• Your instructions: Report every line of the material that contains the string "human".

• Provided records:

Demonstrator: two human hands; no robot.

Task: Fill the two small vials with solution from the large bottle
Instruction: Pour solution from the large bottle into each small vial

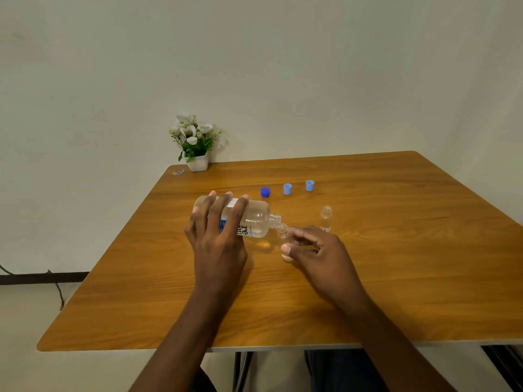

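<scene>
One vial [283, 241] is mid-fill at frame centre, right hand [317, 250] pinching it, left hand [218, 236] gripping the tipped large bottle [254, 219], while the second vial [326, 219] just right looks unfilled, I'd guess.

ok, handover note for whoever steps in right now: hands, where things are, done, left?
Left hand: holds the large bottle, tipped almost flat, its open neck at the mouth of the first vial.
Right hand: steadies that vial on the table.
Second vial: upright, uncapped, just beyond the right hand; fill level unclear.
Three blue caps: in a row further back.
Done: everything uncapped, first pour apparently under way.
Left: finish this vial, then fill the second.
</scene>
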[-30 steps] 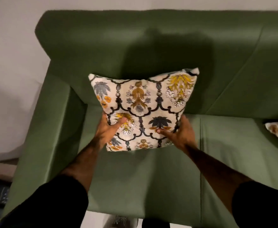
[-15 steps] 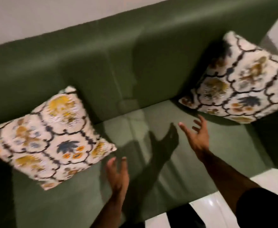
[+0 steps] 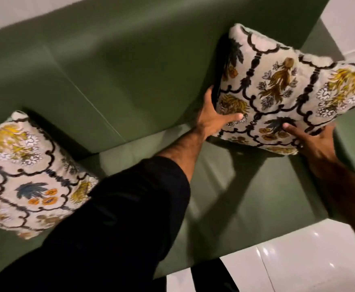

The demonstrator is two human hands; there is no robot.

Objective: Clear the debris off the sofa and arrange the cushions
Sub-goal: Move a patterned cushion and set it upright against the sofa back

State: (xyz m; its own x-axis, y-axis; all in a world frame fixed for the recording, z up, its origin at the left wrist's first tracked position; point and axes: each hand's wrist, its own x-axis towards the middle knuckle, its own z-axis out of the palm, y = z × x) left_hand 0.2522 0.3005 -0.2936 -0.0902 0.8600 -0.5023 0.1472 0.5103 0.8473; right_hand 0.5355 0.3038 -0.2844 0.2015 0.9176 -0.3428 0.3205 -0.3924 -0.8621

• Reply:
Demonstrator: two human hands; no robot.
The demonstrator is two human hands; there is no robot.

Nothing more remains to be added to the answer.